Problem description
From the entries that follow, extract each line holding the string "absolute".
== Data shown
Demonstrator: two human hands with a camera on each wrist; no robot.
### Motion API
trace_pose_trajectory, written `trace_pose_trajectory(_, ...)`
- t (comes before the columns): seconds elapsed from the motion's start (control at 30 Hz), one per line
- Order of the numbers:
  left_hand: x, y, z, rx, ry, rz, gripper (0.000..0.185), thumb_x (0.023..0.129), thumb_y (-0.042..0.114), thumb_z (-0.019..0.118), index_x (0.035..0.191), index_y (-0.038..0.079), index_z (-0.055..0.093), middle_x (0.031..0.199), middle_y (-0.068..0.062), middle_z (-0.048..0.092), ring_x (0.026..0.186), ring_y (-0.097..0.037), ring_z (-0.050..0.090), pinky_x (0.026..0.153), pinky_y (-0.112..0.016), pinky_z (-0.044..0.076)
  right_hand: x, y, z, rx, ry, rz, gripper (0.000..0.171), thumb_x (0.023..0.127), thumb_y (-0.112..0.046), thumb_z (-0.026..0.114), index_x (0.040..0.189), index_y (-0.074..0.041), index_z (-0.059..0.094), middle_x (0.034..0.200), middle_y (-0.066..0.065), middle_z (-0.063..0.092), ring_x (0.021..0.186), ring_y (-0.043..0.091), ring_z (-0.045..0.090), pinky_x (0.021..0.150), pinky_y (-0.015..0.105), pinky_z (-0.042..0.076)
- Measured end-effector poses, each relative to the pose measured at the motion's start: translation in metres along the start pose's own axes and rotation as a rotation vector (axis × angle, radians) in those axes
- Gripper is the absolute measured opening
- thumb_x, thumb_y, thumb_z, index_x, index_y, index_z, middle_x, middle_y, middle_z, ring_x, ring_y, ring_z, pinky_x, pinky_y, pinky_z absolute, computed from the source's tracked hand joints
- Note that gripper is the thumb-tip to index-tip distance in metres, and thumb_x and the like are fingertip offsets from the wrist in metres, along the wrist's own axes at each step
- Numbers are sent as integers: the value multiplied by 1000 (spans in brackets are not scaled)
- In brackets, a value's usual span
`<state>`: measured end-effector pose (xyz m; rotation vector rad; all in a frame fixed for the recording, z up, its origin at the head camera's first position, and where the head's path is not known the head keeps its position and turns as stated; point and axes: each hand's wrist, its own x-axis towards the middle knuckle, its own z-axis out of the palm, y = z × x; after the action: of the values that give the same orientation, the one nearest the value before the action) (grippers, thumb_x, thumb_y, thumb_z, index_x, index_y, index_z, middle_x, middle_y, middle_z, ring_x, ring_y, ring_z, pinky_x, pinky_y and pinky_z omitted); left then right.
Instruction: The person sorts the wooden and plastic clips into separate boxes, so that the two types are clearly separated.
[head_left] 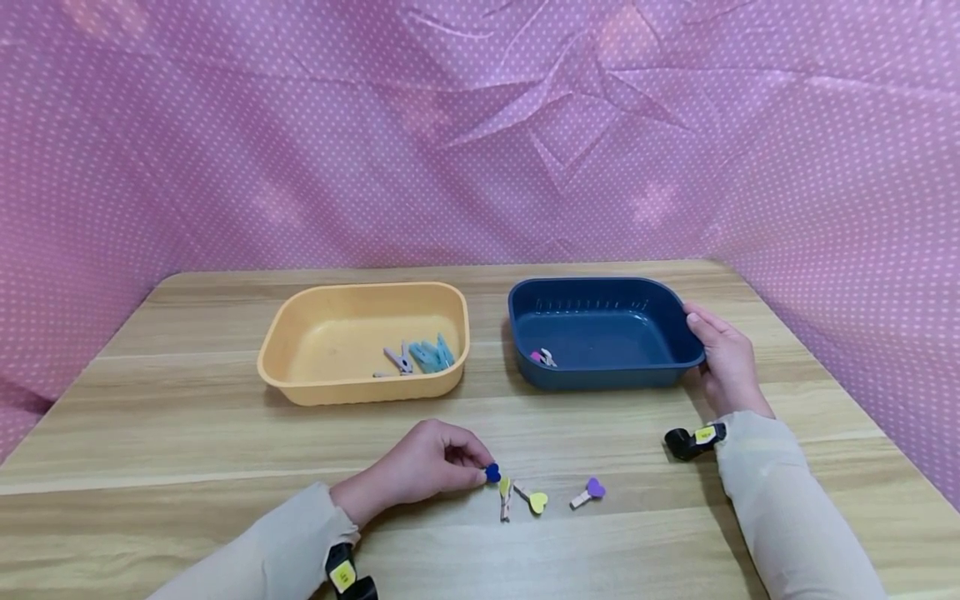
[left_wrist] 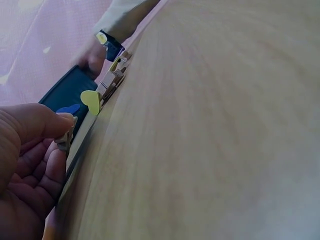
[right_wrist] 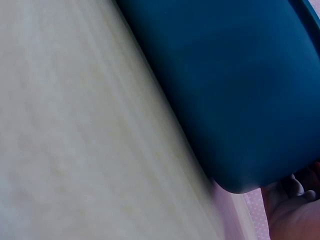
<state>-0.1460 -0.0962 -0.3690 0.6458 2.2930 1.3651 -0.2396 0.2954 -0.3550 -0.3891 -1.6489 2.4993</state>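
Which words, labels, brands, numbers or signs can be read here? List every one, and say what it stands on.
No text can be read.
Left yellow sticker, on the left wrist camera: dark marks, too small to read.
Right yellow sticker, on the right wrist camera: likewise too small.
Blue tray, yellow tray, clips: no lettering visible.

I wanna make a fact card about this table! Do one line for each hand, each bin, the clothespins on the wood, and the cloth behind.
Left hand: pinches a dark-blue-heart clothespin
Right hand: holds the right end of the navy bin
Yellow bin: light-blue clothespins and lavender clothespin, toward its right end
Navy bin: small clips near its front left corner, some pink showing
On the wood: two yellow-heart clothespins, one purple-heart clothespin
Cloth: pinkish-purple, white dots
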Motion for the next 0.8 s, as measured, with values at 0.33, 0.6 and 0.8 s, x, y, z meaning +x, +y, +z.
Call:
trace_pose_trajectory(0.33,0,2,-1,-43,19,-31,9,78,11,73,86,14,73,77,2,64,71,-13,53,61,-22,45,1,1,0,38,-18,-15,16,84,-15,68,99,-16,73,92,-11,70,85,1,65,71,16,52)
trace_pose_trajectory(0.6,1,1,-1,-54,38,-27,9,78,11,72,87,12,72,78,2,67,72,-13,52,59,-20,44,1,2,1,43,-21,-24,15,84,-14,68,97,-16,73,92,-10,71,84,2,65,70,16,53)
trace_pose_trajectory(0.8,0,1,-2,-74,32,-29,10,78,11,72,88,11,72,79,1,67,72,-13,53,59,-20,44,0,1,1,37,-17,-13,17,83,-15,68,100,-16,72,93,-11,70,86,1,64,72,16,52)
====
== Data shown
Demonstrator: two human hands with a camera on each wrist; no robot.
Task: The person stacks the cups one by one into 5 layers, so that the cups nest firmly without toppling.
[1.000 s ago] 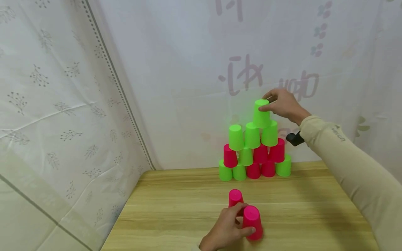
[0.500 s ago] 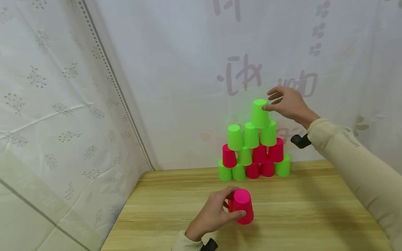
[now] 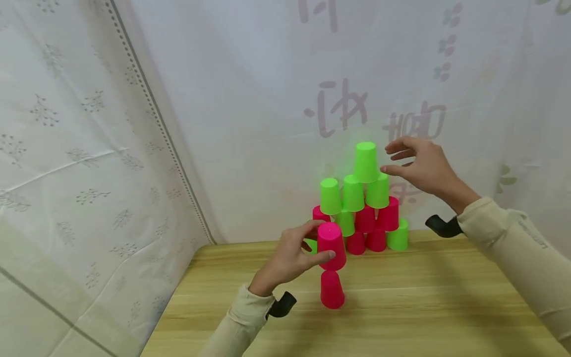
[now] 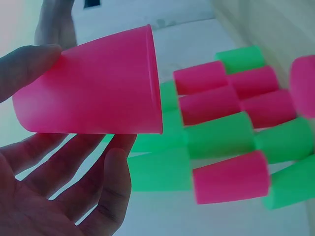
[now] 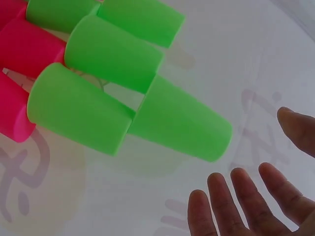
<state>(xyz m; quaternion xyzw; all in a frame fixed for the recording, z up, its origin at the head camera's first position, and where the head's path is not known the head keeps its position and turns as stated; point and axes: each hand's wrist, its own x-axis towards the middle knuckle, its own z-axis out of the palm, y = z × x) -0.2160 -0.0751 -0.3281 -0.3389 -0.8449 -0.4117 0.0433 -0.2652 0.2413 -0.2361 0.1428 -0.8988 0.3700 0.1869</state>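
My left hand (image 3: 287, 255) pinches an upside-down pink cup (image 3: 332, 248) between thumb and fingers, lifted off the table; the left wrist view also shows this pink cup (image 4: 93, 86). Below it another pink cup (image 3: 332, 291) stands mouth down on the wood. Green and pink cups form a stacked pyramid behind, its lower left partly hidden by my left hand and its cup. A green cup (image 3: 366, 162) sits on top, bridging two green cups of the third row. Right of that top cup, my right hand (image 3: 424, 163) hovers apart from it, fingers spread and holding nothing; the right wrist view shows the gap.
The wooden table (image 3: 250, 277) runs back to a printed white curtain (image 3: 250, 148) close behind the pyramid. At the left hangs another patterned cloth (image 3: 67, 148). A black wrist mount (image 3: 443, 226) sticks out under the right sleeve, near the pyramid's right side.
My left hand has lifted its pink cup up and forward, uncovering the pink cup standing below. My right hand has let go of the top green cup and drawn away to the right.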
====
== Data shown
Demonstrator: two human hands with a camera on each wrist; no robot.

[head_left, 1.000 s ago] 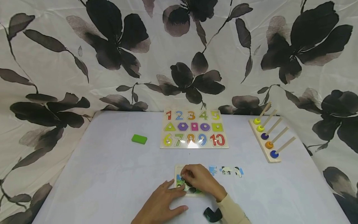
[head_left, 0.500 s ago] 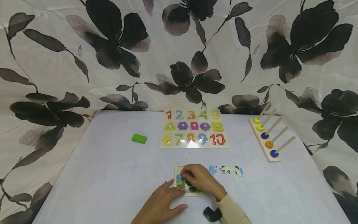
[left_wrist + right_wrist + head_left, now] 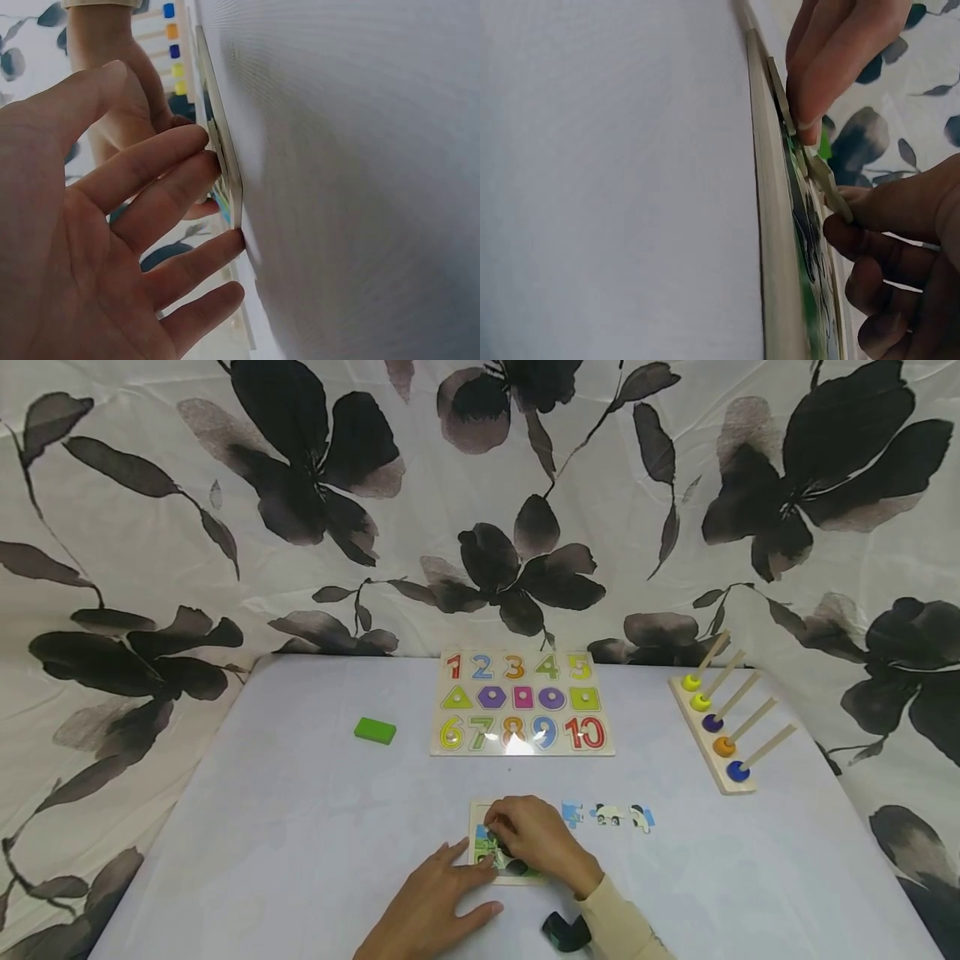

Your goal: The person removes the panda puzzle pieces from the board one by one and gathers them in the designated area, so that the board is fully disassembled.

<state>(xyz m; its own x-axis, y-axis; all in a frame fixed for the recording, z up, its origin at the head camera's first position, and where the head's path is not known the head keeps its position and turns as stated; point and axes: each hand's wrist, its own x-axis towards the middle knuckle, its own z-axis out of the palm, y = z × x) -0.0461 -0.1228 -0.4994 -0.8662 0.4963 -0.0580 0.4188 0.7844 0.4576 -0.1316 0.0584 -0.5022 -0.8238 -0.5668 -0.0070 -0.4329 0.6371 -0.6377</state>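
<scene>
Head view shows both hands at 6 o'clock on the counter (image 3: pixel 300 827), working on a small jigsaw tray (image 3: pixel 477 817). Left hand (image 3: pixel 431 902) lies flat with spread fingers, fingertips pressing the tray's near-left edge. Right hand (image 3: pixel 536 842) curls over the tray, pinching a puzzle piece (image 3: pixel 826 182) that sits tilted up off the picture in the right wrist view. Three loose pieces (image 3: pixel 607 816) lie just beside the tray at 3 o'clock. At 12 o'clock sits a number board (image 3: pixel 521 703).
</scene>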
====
Exercise answer
- Gripper is the absolute measured opening
- thumb_x, thumb_y, thumb_z, index_x, index_y, index_z, middle_x, middle_y, middle_z, ring_x, ring_y, ring_z, pinky_x, pinky_y, pinky_z absolute, computed from the source's tracked hand joints

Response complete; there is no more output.